Tony Todd, Emma Bell, Nicolas D'Agosto, Arlen Escarpeta, Miles Fisher, Final Destination 5 New Line Cinema

Review in a Hurry: Critics of the Final Destination sequels may say they appeal only to sick, twisted individuals who like to laugh at onscreen misfortune...and they'd be absolutely right. Hard to believe that the first movie aimed at being a genuinely suspenseful shocker from a pair of X-Files producers; it's now all strictly about the elaborate kills, and the associated red herrings. If you know and dig this, you'll have a blast.

PHOTOS: Movie Premiere Pandemonium

The Bigger Picture: It's honestly no insult to say that the best thing about FD5 is its credits—they may be the most gloriously overboard examples of such ever committed to film. Opening titles throw multiple hazardous objects at your face in a shower of 3-D broken glass, while the end credits showcase a montage of the franchise's greatest deaths enhanced with additional 3-D gore and scored to AC/DC.

If you missed any of the first four installments, the formula is as follows: Massive disaster sequence, usually involving attractive young men and women dying violently.
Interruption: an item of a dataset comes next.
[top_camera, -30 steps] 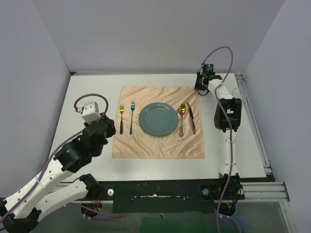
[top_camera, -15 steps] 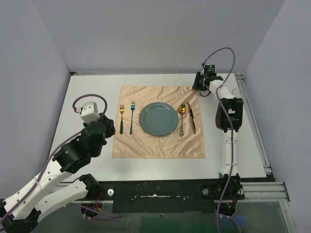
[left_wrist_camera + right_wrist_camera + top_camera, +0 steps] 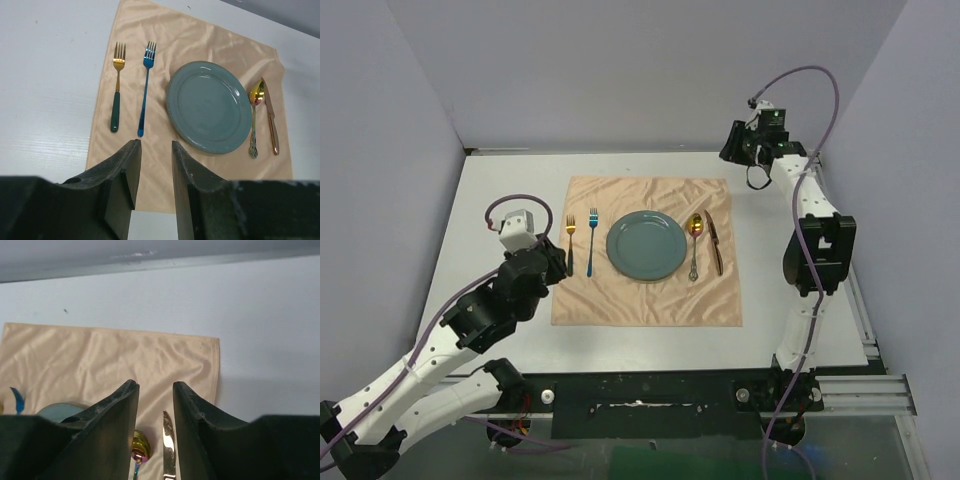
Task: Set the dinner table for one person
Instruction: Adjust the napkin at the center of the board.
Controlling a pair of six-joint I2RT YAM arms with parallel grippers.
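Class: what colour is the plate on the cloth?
The plate is teal; the left wrist view shows it best.

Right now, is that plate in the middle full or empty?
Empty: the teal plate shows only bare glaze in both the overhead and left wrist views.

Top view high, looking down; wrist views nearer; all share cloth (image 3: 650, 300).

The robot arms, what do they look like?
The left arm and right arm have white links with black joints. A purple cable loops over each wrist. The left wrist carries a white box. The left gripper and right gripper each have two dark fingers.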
Sudden reveal that this was just a premonition, as one character starts yelling at everybody to run away because something bad is going to happen. A significant number of people go along with it, only to later find themselves dying as a result of mysterious Rube Goldberg-like coincidences, in the order they would have died anyway. Each time, the designated main character tries to figure out a way to make an exception to death's arbitrary rules, and every time thus far everyone has ended up eventually buying it anyway.

As a result, there's no real continuity (save the occasional Tony Todd cameos as a creepy mortician) and no suspense to speak of. Death may literally be an invisible hand in this series, but he/she/it is nonetheless the best modern-day equivalent of Jason Voorhees—as in the Friday the 13th sequels, the thrill is in the slasher's creative sadism. Except Jason only got one 3-D movie, and FD is now on to its second. (It should be noted that both franchises fake-promised to stop at part 4.)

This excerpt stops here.